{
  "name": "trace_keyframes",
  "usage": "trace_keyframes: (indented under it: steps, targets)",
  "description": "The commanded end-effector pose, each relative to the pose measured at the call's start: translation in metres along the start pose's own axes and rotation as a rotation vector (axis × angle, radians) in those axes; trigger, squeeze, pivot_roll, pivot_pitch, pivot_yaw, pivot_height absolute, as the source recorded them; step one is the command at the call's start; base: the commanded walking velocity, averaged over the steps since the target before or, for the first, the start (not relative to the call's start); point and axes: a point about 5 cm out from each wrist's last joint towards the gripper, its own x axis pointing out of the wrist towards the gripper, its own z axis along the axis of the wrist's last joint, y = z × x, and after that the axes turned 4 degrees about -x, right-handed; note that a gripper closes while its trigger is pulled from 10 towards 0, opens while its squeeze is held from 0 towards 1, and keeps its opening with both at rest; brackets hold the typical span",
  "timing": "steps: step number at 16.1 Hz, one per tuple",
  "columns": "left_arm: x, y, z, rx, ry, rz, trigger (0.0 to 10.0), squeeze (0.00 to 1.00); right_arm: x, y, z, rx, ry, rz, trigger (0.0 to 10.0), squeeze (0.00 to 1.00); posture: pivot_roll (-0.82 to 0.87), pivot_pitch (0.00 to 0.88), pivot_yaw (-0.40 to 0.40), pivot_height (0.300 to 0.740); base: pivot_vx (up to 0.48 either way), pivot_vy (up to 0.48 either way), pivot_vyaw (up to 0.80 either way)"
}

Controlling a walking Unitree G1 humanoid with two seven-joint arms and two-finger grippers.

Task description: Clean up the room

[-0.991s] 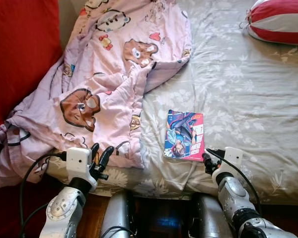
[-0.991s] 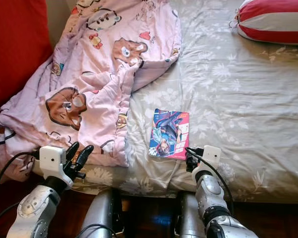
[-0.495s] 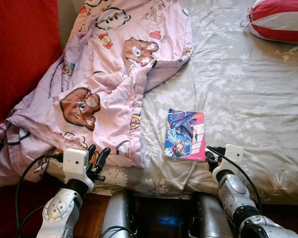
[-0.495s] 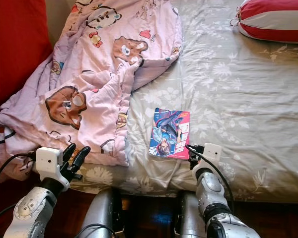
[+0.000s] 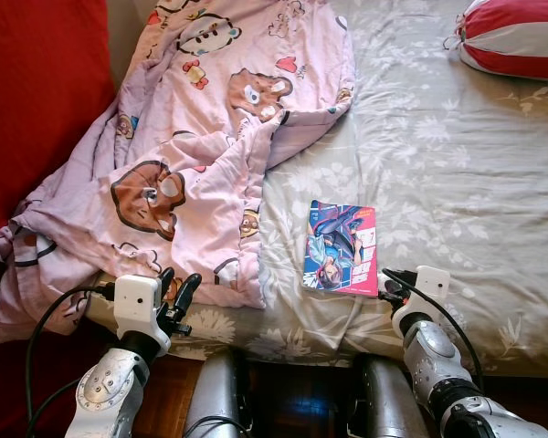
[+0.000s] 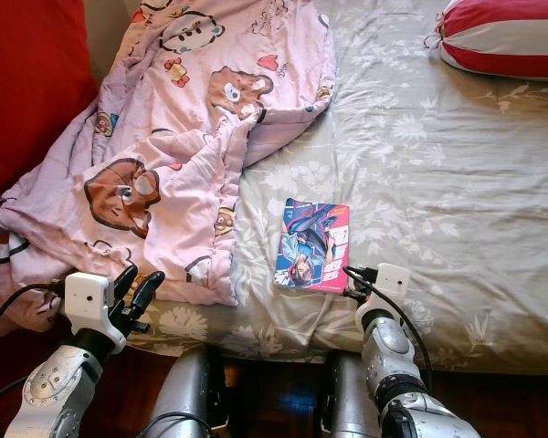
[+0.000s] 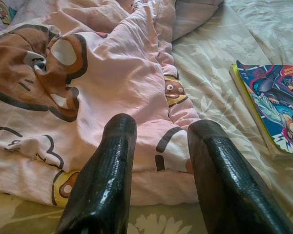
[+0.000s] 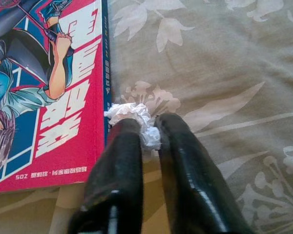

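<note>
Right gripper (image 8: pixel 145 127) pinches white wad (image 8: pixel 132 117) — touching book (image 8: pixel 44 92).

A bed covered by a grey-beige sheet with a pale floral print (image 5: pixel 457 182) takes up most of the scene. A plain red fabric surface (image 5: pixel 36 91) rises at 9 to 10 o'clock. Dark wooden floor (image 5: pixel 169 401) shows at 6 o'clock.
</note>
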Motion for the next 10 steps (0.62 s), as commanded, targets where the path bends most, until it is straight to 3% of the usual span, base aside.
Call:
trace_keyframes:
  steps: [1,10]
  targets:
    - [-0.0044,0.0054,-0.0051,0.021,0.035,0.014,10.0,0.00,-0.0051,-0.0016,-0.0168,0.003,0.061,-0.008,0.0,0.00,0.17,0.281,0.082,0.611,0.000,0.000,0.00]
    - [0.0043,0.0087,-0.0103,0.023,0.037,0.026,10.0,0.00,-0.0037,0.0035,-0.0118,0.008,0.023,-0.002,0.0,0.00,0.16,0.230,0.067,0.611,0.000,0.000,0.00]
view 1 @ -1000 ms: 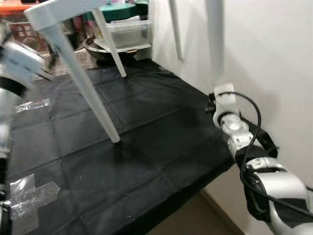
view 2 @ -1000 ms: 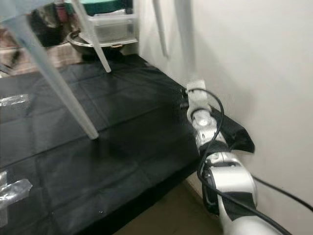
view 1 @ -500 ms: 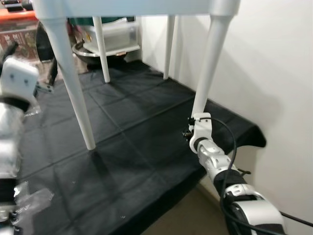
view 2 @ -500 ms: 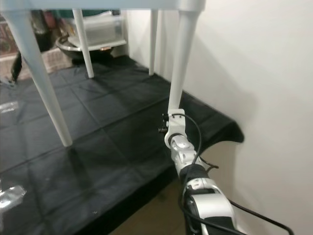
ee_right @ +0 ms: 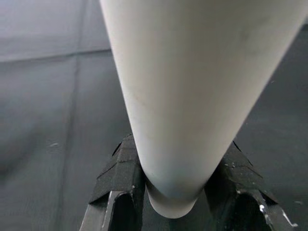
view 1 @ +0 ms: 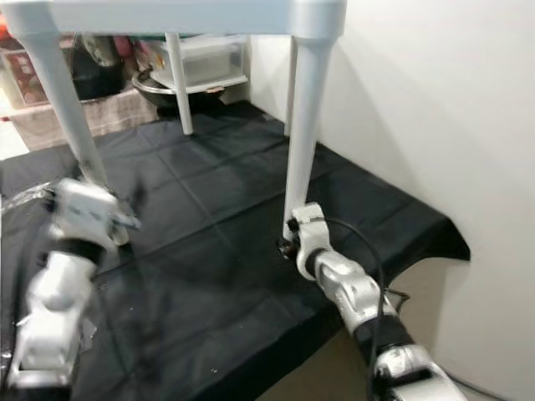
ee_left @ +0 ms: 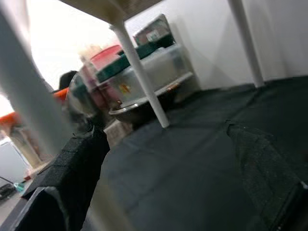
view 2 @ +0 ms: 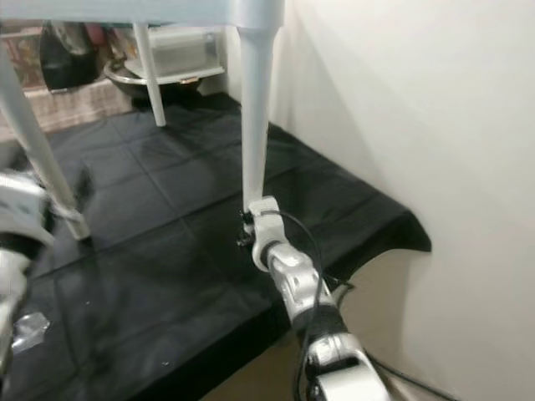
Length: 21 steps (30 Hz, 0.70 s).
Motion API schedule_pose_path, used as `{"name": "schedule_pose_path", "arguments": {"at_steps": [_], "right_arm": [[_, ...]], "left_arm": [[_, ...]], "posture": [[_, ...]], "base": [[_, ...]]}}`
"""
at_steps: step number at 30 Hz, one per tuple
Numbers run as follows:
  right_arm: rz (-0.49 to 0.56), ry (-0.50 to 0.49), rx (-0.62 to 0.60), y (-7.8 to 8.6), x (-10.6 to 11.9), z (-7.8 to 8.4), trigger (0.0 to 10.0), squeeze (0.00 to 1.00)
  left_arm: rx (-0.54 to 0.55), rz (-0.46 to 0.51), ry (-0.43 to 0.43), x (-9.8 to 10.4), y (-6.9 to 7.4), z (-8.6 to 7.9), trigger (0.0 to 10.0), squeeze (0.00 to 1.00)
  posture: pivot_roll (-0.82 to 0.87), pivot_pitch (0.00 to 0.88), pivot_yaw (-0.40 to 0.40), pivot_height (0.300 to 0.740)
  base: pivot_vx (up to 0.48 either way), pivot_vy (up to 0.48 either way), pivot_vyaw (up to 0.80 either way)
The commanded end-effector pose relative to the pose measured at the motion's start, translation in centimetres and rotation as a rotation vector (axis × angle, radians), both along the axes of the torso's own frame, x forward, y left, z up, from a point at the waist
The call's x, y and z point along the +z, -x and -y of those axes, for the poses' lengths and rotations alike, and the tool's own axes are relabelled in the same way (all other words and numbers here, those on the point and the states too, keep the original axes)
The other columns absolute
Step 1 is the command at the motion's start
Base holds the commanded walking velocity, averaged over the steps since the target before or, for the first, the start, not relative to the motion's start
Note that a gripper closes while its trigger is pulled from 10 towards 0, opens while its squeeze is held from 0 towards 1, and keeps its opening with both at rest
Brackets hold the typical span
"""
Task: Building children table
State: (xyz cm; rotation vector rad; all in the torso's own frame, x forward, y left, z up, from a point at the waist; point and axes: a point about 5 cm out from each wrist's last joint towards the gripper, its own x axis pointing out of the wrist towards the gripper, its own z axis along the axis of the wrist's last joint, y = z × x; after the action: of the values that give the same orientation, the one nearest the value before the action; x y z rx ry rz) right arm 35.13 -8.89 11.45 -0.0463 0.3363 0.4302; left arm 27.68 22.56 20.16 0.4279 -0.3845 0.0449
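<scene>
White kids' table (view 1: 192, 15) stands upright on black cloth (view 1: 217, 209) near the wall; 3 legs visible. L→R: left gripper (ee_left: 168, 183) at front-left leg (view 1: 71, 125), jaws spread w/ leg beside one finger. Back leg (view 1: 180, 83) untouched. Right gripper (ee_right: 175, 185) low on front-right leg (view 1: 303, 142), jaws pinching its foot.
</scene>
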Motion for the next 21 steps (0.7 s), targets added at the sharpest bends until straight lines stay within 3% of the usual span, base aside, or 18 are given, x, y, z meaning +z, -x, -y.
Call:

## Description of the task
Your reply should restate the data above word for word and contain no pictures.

## Output
{
  "name": "trace_keyframes",
  "usage": "trace_keyframes: (indented under it: steps, targets)",
  "description": "The commanded end-effector pose, each relative to the pose measured at the call's start: translation in metres along the start pose's own axes and rotation as a rotation vector (axis × angle, radians) in those axes; trigger, squeeze, pivot_roll, pivot_pitch, pivot_yaw, pivot_height absolute, as the source recorded them; step one is the command at the call's start; base: the commanded walking velocity, averaged over the steps since the target before or, for the first, the start (not relative to the call's start); point and axes: a point about 5 cm out from each wrist's last joint towards the gripper, its own x axis pointing out of the wrist towards the gripper, its own z axis along the axis of the wrist's last joint, y = z × x, and after that the axes turned 4 degrees about -x, right-handed; note that a gripper closes while its trigger is pulled from 10 towards 0, opens while its squeeze is held from 0 towards 1, and keeps its opening with both at rest; brackets hold the typical span",
  "timing": "steps: step number at 16.1 Hz, one per tuple",
  "columns": "left_arm: x, y, z, rx, ry, rz, trigger (0.0 to 10.0), squeeze (0.00 to 1.00); right_arm: x, y, z, rx, ry, rz, trigger (0.0 to 10.0), squeeze (0.00 to 1.00); posture: pivot_roll (-0.82 to 0.87), pivot_pitch (0.00 to 0.88), pivot_yaw (-0.40 to 0.40), pivot_height (0.300 to 0.740); base: pivot_vx (up to 0.48 either way), pivot_vy (up to 0.48 either way), pivot_vyaw (up to 0.80 either way)"
}

Controlling a walking Unitree G1 humanoid with two seven-joint arms and two-finger grippers.

Task description: Clean up the room

[-0.991s] 
[-0.991s] 
[-0.495s] 
[-0.495s] 
[+0.000s] 
[+0.000s] 
[+0.000s] 
[+0.000s] 

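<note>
Right gripper (image 8: pixel 145 127) pinches white wad (image 8: pixel 132 117) — touching book (image 8: pixel 44 92).

A bed covered by a grey-beige sheet with a pale floral print (image 5: pixel 457 182) takes up most of the scene. A plain red fabric surface (image 5: pixel 36 91) rises at 9 to 10 o'clock. Dark wooden floor (image 5: pixel 169 401) shows at 6 o'clock.
</note>
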Motion for the next 10 steps (0.62 s), as commanded, targets where the path bends most, until it is straight to 3% of the usual span, base aside.
Call:
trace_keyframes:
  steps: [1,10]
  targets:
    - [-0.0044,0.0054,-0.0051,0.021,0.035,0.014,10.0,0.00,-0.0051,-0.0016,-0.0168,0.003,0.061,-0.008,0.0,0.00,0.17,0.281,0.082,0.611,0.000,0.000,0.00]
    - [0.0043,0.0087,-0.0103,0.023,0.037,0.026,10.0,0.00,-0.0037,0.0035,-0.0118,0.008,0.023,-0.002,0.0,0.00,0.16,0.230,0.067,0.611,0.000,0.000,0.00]
view 1 @ -1000 ms: 
view 2 @ -1000 ms: 
view 1 @ -500 ms: 
view 2 @ -500 ms: 
ee_right @ +0 ms: 
view 1 @ +0 ms: 
ee_left @ +0 ms: 
view 2 @ +0 ms: 
Length: 21 steps (30 Hz, 0.70 s).
Motion API schedule_pose_path, used as `{"name": "schedule_pose_path", "arguments": {"at_steps": [_], "right_arm": [[_, ...]], "left_arm": [[_, ...]], "posture": [[_, ...]], "base": [[_, ...]]}}`
"""
at_steps: step number at 30 Hz, one per tuple
Numbers run as follows:
  right_arm: rz (-0.49 to 0.56), ry (-0.50 to 0.49), rx (-0.62 to 0.60), y (-7.8 to 8.6), x (-10.6 to 11.9), z (-7.8 to 8.4), trigger (0.0 to 10.0), squeeze (0.00 to 1.00)
  left_arm: rx (-0.54 to 0.55), rz (-0.46 to 0.51), ry (-0.43 to 0.43), x (-9.8 to 10.4), y (-6.9 to 7.4), z (-8.6 to 7.9), trigger (0.0 to 10.0), squeeze (0.00 to 1.00)
  posture: pivot_roll (-0.82 to 0.87), pivot_pitch (0.00 to 0.88), pivot_yaw (-0.40 to 0.40), pivot_height (0.300 to 0.740)
  base: pivot_vx (up to 0.48 either way), pivot_vy (up to 0.48 either way), pivot_vyaw (up to 0.80 either way)
The commanded end-effector pose relative to the pose measured at the motion's start, translation in centimetres and rotation as a rotation vector (axis × angle, radians), both along the axes of the torso's own frame, x forward, y left, z up, from a point at the waist
The call's x, y and z point along the +z, -x and -y of those axes, for the poses' lengths and rotations alike, and the tool's own axes are relabelled in the same way (all other words and numbers here, those on the point and the states too, keep the original axes)
The other columns absolute
Step 1 is the command at the motion's start
Base holds the commanded walking velocity, averaged over the steps since the target before or, for the first, the start, not relative to the motion's start
Note that a gripper closes while its trigger is pulled from 10 towards 0, opens while its squeeze is held from 0 towards 1, and keeps its opening with both at rest
Brackets hold the typical span
"""
Task: Building children table
State: (xyz cm; rotation vector rad; all in the torso's own frame, x forward, y left, z up, from a point at the waist; point and axes: a point about 5 cm out from each wrist's last joint towards the gripper, its own x axis pointing out of the wrist towards the gripper, its own z axis along the axis of the wrist's last joint, y = z × x; after the action: of the values that give the same orientation, the one nearest the value before the action; x y z rx ry rz) right arm 35.13 -8.89 11.45 -0.0463 0.3363 0.4302; left arm 27.68 22.56 20.16 0.4279 -0.3845 0.0449
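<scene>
White kids' table (view 1: 192, 15) stands upright on black cloth (view 1: 217, 209) near the wall; 3 legs visible. L→R: left gripper (ee_left: 168, 183) at front-left leg (view 1: 71, 125), jaws spread w/ leg beside one finger. Back leg (view 1: 180, 83) untouched. Right gripper (ee_right: 175, 185) low on front-right leg (view 1: 303, 142), jaws pinching its foot.
</scene>
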Motion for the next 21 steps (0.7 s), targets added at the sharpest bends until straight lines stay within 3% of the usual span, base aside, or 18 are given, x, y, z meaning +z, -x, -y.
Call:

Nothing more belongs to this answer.